> [PROBLEM DESCRIPTION]:
If pictures are present, leave them out, and copy the data word for word.

> [EXERCISE INPUT]:
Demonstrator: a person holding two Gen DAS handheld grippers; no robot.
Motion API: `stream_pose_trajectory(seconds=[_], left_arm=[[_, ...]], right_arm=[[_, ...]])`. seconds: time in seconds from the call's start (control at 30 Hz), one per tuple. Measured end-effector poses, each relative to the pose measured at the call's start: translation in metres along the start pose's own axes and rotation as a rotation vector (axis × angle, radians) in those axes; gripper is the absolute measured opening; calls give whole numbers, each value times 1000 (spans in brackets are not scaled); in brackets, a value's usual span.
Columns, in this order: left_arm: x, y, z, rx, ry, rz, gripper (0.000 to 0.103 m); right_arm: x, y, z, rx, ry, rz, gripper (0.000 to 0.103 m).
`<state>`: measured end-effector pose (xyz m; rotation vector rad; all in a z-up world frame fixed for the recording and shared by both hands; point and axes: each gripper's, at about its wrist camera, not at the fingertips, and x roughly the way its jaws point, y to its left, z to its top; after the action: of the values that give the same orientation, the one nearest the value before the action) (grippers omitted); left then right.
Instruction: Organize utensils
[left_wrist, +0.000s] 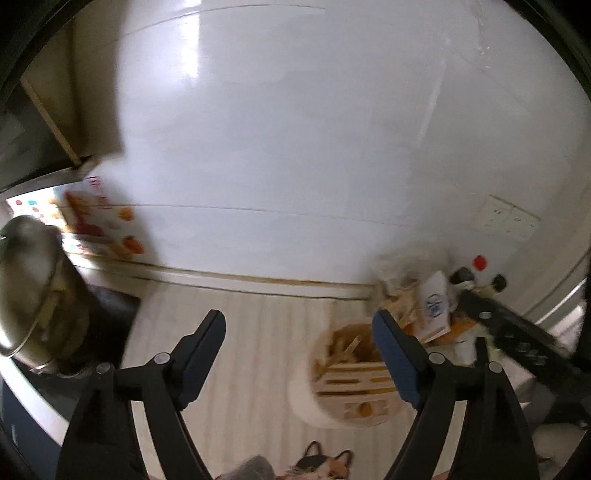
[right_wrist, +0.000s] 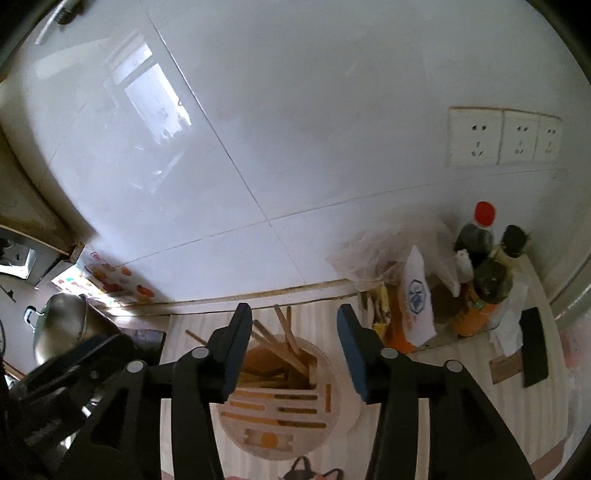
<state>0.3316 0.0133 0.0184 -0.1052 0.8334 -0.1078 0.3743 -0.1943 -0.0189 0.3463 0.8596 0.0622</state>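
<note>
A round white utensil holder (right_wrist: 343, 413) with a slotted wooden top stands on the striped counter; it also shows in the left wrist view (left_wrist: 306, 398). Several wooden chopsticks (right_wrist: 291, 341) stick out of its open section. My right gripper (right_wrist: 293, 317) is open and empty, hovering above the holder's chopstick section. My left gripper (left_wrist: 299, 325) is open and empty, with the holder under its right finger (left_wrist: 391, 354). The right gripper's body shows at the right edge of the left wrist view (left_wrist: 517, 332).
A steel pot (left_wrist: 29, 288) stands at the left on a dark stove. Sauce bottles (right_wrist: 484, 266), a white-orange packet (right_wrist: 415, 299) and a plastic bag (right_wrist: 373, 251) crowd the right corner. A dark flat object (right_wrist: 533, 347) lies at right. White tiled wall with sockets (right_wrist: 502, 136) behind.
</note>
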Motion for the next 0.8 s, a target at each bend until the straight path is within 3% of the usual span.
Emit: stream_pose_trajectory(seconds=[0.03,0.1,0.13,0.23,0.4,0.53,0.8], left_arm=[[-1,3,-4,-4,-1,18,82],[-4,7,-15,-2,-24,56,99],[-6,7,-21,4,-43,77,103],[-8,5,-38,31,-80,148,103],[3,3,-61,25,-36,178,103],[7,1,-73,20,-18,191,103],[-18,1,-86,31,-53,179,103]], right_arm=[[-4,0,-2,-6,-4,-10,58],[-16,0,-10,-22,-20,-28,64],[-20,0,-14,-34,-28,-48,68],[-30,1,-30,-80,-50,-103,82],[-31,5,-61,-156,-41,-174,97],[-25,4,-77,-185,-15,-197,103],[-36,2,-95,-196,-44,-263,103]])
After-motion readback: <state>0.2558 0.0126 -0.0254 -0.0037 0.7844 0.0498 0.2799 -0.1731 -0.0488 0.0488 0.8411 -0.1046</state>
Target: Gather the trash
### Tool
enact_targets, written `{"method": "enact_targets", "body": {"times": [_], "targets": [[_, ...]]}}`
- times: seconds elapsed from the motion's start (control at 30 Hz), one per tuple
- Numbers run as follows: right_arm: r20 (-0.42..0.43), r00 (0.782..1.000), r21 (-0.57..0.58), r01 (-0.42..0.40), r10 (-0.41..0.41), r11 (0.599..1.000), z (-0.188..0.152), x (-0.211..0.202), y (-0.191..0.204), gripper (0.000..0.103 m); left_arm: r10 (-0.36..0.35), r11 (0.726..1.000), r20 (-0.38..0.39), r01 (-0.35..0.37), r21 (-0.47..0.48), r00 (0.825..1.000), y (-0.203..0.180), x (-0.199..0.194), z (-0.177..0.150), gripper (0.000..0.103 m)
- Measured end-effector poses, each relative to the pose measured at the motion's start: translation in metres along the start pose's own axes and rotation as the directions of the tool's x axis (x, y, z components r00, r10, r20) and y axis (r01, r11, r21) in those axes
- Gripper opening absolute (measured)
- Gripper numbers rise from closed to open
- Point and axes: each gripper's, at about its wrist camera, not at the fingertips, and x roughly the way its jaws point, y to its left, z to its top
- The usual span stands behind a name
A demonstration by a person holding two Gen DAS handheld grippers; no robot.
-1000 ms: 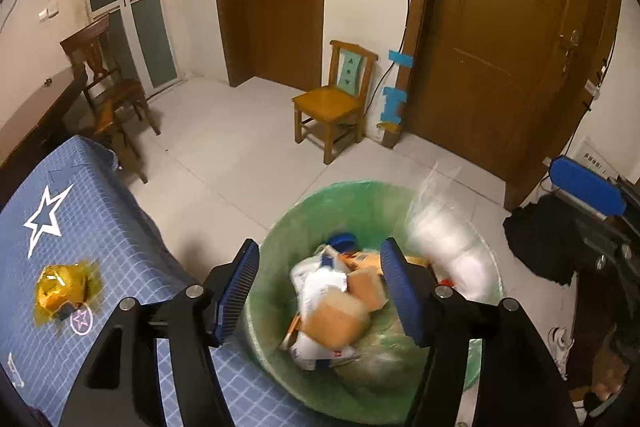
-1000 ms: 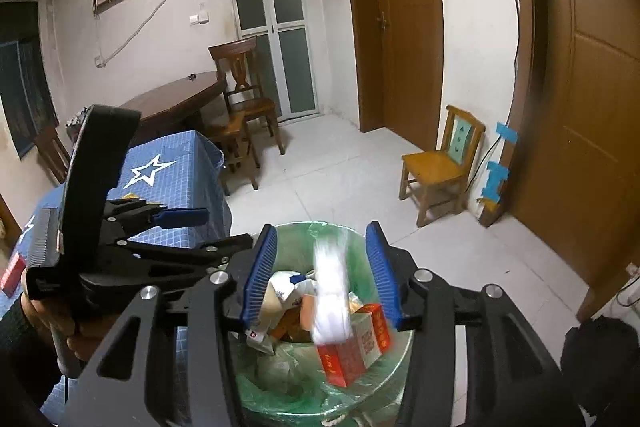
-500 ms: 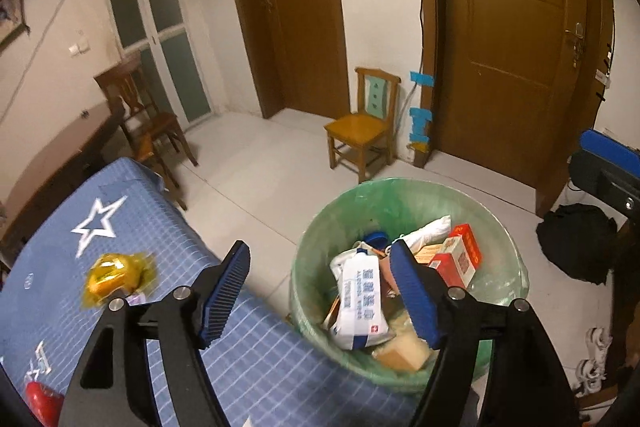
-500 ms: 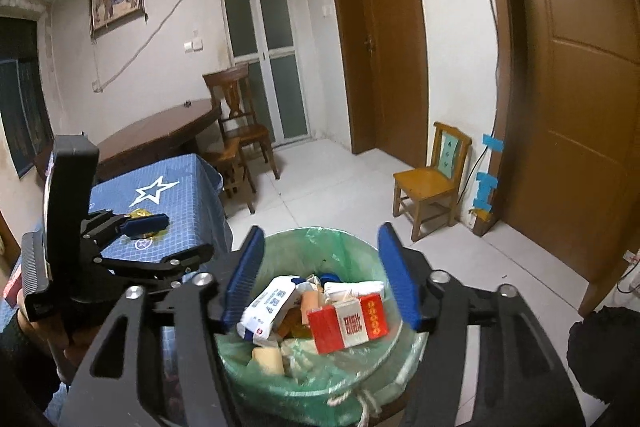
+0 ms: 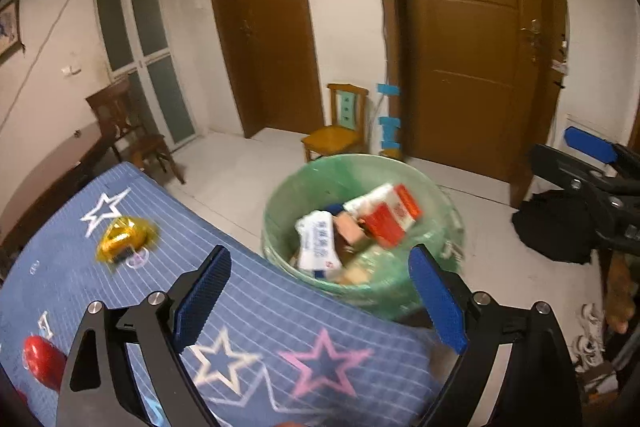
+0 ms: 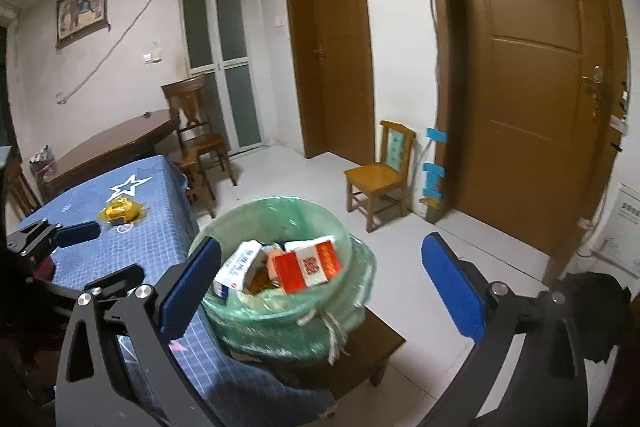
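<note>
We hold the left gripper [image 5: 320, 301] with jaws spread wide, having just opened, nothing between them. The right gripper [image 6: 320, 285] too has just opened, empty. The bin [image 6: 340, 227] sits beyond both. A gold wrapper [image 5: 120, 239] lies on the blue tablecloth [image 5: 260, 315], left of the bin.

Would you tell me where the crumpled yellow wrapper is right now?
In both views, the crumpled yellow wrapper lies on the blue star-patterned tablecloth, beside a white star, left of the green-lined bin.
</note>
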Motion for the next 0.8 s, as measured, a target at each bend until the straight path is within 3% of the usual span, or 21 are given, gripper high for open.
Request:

> [EXERCISE SOLUTION]:
Demonstrator: a person holding two Gen DAS handheld grippers; no robot.
Motion API: `stream_pose_trajectory(seconds=[_], left_arm=[[_, ...]], right_arm=[[_, ...]])`. seconds: time in seconds from the call's start (control at 30 Hz), one per tuple. Measured end-effector poses, each relative to the pose measured at the call's start: translation in metres along the start pose's own axes and rotation as a rotation vector (axis × angle, radians) in those axes; gripper is the absolute measured opening; calls give whole numbers, each value times 1000 (spans in brackets are not scaled); in brackets, a value's usual span.
Columns, in this order: left_arm: x, y, z, rx, ry, rz, gripper (0.000 to 0.103 m); right_arm: x, y, z, rx, ry, rz, gripper (0.000 to 0.103 m).
`<state>`: measured end-effector pose (xyz m; rotation vector rad; all in a z-up world frame fixed for the recording and shared by both hands; point and axes: each gripper's, at about its wrist camera, not at the fingertips, and x roughly the way its jaws point, y to its left, z to its top; after the action: of the values that give the same orientation, the one nearest the value before the action) (grippers omitted); left then right.
Instruction: Organize utensils
[left_wrist, +0.000s] 
[right_wrist, +0.000s] 
<state>0.3316 0.0133 0.0184 -0.1052 0.8334 -0.1078 0.3743 -0.1943 -0.0189 0.3463 0.8596 0.0622</state>
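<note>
A round white utensil holder (right_wrist: 343, 413) with a slotted wooden top stands on the striped counter; it also shows in the left wrist view (left_wrist: 306, 398). Several wooden chopsticks (right_wrist: 291, 341) stick out of its open section. My right gripper (right_wrist: 293, 317) is open and empty, hovering above the holder's chopstick section. My left gripper (left_wrist: 299, 325) is open and empty, with the holder under its right finger (left_wrist: 391, 354). The right gripper's body shows at the right edge of the left wrist view (left_wrist: 517, 332).
A steel pot (left_wrist: 29, 288) stands at the left on a dark stove. Sauce bottles (right_wrist: 484, 266), a white-orange packet (right_wrist: 415, 299) and a plastic bag (right_wrist: 373, 251) crowd the right corner. A dark flat object (right_wrist: 533, 347) lies at right. White tiled wall with sockets (right_wrist: 502, 136) behind.
</note>
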Motion for the next 0.8 s, a target at each bend until the straight path is within 3% of the usual span.
Emit: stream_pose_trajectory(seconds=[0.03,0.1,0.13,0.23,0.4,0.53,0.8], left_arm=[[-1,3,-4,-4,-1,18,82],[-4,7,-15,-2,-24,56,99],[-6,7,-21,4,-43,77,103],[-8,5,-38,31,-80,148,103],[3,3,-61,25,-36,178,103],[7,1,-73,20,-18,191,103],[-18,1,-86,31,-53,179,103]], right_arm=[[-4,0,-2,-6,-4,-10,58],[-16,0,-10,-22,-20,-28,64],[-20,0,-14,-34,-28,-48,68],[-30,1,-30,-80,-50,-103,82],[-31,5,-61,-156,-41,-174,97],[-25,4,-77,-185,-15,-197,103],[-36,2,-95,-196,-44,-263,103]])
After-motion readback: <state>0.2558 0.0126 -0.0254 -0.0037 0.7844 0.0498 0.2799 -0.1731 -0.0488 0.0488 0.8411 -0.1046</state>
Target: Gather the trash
### Tool
enact_targets, written `{"method": "enact_targets", "body": {"times": [_], "targets": [[_, ...]]}}`
- times: seconds elapsed from the motion's start (control at 30 Hz), one per tuple
- Numbers run as follows: right_arm: r20 (-0.42..0.43), r00 (0.782..1.000), r21 (-0.57..0.58), r01 (-0.42..0.40), r10 (-0.41..0.41), r11 (0.599..1.000), z (-0.188..0.152), x (-0.211..0.202), y (-0.191..0.204), gripper (0.000..0.103 m); left_arm: r10 (-0.36..0.35), r11 (0.726..1.000), r20 (-0.38..0.39), r01 (-0.35..0.37), r21 (-0.47..0.48), r00 (0.825..1.000), y (-0.203..0.180), x (-0.199..0.194), z (-0.177..0.150), gripper (0.000..0.103 m)
- Measured end-effector poses, each relative to the pose measured at the motion's start: translation in metres along the start pose's own axes and rotation as the directions of the tool's x axis (x, y, z components r00, r10, r20) and y axis (r01, r11, r21) in those axes
- Gripper opening absolute (measured)
- Gripper numbers rise from closed to open
- Point and axes: each gripper's, at about its wrist camera, not at the fingertips, and x roughly the way its jaws point, y to its left, z to its top
- The usual span stands behind a name
A demonstration by a person holding two Gen DAS handheld grippers; no robot.
-1000 ms: 
-1000 ms: 
-500 ms: 
-500 ms: 
+0 ms: 
+0 ms: 
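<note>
We hold the left gripper [image 5: 320, 301] with jaws spread wide, having just opened, nothing between them. The right gripper [image 6: 320, 285] too has just opened, empty. The bin [image 6: 340, 227] sits beyond both. A gold wrapper [image 5: 120, 239] lies on the blue tablecloth [image 5: 260, 315], left of the bin.

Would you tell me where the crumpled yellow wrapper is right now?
In both views, the crumpled yellow wrapper lies on the blue star-patterned tablecloth, beside a white star, left of the green-lined bin.
</note>
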Motion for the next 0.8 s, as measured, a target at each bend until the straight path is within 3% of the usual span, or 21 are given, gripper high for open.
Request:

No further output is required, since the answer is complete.